- **Prompt**: Provide only the number of lines in the listing that contain the word "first".

- **Data provided**:
——

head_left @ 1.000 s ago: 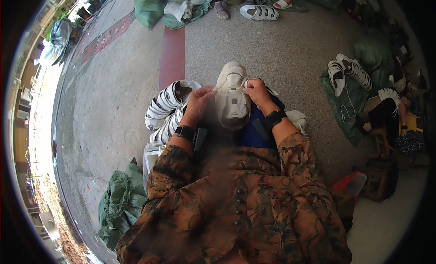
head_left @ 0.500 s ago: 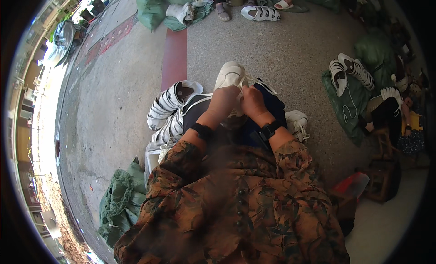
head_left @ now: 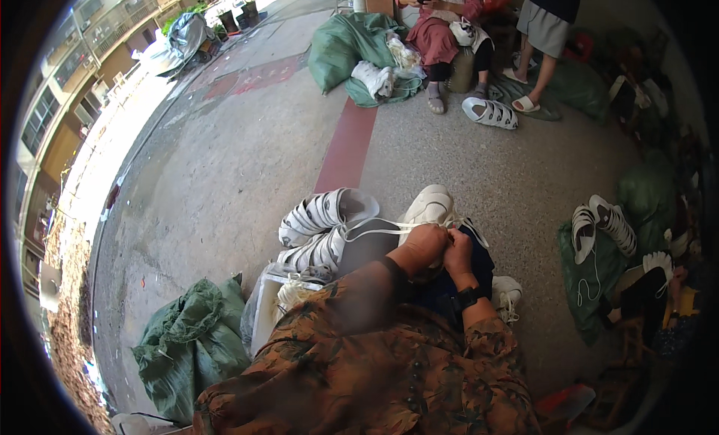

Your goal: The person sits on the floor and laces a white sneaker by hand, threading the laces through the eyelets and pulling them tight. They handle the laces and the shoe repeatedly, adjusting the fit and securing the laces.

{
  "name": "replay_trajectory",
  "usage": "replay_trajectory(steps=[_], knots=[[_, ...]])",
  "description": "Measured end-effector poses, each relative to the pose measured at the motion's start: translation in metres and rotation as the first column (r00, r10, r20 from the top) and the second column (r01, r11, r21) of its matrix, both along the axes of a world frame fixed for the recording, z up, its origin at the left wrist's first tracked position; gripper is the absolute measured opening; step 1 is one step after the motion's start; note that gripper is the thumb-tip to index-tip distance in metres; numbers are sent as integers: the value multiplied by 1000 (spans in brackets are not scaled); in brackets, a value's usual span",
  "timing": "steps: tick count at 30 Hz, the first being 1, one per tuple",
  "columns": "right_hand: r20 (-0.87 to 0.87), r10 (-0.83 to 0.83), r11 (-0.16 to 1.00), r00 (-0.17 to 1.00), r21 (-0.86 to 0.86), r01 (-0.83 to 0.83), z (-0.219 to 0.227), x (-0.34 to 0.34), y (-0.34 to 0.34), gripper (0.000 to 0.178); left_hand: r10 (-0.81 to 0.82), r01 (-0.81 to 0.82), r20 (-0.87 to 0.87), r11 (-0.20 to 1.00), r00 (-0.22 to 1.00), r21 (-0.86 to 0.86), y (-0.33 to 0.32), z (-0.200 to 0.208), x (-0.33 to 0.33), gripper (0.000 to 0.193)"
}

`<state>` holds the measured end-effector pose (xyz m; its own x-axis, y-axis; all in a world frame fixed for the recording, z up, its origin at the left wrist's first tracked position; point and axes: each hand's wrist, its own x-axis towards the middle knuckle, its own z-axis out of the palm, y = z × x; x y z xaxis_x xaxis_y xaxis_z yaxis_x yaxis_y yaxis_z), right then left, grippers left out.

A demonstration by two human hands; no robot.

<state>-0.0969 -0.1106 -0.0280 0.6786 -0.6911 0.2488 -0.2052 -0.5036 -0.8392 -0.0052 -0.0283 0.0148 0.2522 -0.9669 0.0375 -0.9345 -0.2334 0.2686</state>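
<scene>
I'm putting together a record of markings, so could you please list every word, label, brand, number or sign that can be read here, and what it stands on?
No text can be read.
White shoe at the left hand and right hand: nothing legible.
Strappy white shoes: any marks too small to read.
Black wristband: nothing legible.
Buildings: too small to read.

Harsh glare at left, dim right, fisheye-curved edges
</scene>
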Motion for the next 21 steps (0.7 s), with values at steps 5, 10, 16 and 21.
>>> replay_trajectory(steps=[5,10,16,21], knots=[[-133,-42,999,990,-17,40,5,-4,-6,6,12,-6,-90,998,996,65,31,34,0,12],[-42,5,905,999,-424,-22,18,4,10,5,91,-148,-407,983,909,-111,87,-1,28,16],[-158,225,815,961,-510,-275,23,19,24,7,279,-423,-915,895,291,139,123,14,55,25],[-165,236,828,958,-482,-287,20,23,27,9,166,-464,-984,869,-62,176,130,1,60,13]])
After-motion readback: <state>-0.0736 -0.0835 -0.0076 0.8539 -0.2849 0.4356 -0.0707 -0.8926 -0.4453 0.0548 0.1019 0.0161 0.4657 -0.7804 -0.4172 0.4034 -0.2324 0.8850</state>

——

- **Answer space**: 3